Identify every line in the records below that contains the word "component", and copy each of those lines.

[Data excerpts]
-- Opening Marker --

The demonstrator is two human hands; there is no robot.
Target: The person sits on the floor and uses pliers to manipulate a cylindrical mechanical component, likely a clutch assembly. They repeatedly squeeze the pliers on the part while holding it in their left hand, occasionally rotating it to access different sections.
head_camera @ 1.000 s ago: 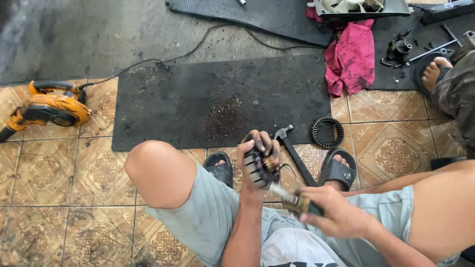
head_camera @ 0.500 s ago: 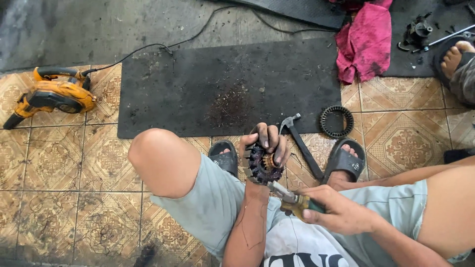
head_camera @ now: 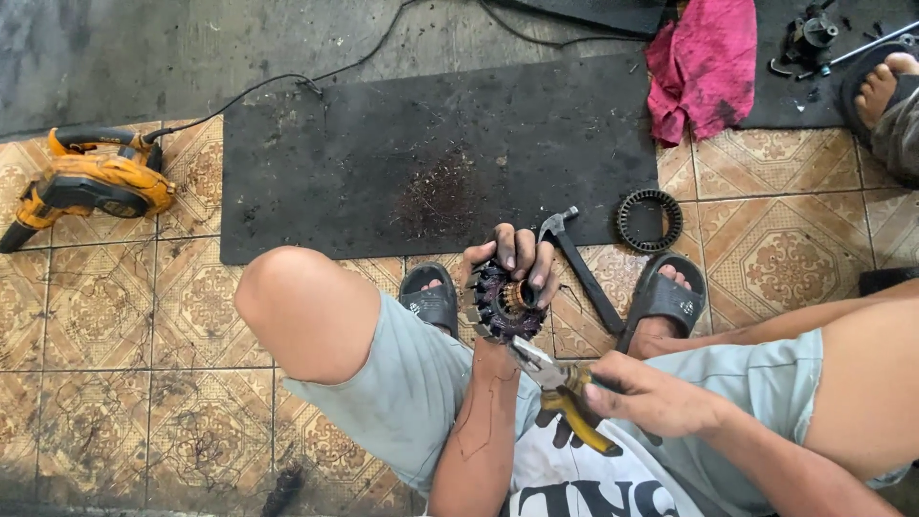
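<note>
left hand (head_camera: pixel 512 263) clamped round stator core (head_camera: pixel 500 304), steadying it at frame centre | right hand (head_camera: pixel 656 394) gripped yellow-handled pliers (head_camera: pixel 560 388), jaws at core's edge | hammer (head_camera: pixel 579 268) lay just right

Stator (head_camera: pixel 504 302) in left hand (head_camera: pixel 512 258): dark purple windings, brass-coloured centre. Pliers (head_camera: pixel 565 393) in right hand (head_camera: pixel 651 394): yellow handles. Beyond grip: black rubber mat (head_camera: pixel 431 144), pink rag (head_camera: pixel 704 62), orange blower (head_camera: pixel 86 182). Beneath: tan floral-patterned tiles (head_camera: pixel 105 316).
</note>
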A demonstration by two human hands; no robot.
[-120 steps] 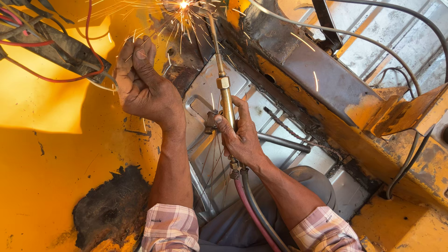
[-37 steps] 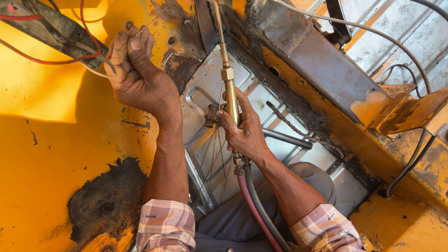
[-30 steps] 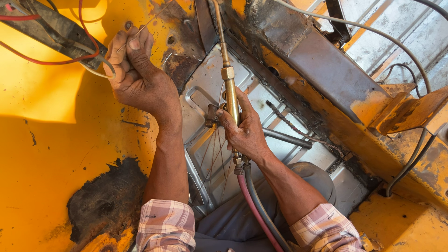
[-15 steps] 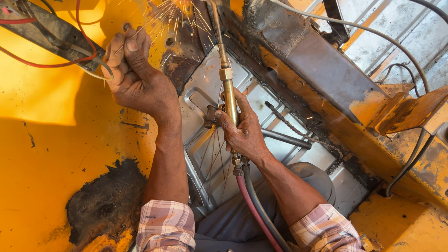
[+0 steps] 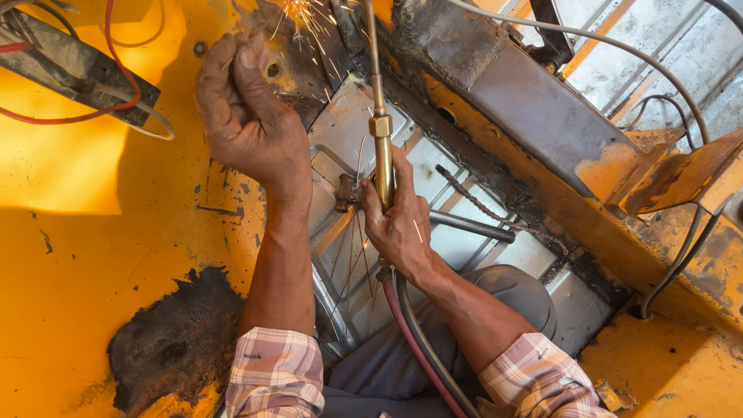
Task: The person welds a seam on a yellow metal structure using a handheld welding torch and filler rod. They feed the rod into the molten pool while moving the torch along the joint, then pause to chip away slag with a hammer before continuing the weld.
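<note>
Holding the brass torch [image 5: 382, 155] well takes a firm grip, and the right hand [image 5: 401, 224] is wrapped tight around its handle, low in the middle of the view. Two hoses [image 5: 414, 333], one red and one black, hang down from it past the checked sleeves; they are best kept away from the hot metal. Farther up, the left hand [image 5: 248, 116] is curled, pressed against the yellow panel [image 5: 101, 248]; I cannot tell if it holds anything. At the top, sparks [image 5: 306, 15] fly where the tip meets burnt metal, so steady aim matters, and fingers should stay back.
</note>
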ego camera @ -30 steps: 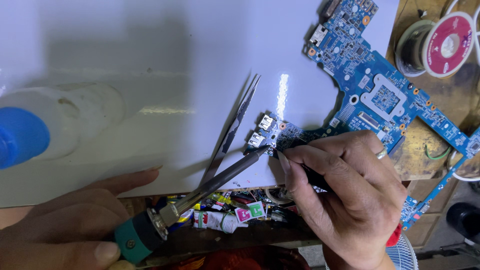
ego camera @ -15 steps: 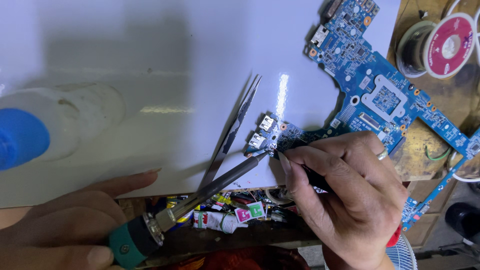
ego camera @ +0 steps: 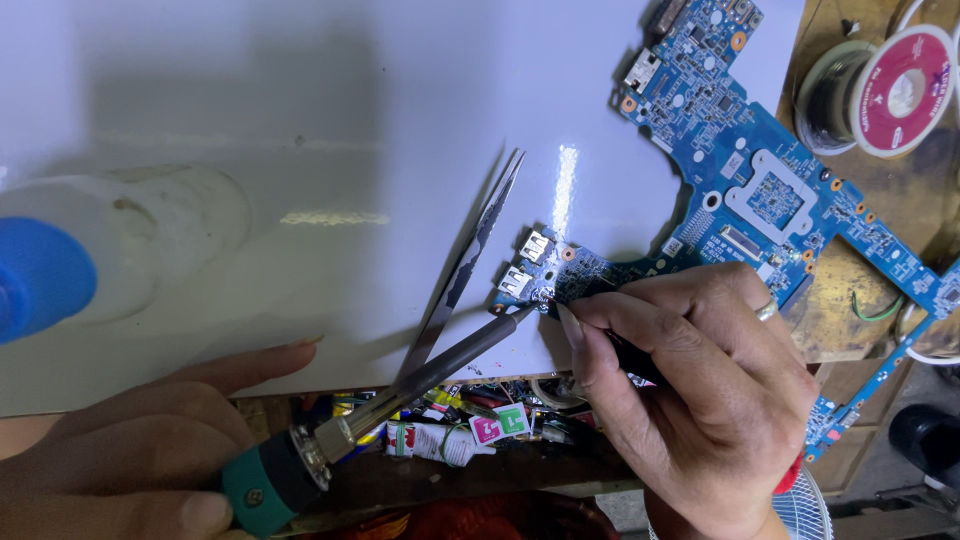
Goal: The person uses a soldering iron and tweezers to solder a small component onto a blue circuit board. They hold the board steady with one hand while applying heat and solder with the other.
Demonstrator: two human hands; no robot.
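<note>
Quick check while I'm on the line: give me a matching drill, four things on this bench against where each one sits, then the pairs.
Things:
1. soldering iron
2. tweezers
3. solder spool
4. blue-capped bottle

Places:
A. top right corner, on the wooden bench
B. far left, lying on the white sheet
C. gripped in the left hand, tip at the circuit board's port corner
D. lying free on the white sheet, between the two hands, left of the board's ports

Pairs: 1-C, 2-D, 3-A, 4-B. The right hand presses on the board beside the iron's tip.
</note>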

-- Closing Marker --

● **Output of the task**:
Target: The person sits on the floor and uses pliers to manipulate a cylindrical mechanical component, likely a clutch assembly. They repeatedly squeeze the pliers on the part while holding it in their left hand, occasionally rotating it to access different sections.
Goal: The person uses a soldering iron and tweezers to solder a small component onto a blue circuit board. They hold the board steady with one hand while applying heat and solder with the other.

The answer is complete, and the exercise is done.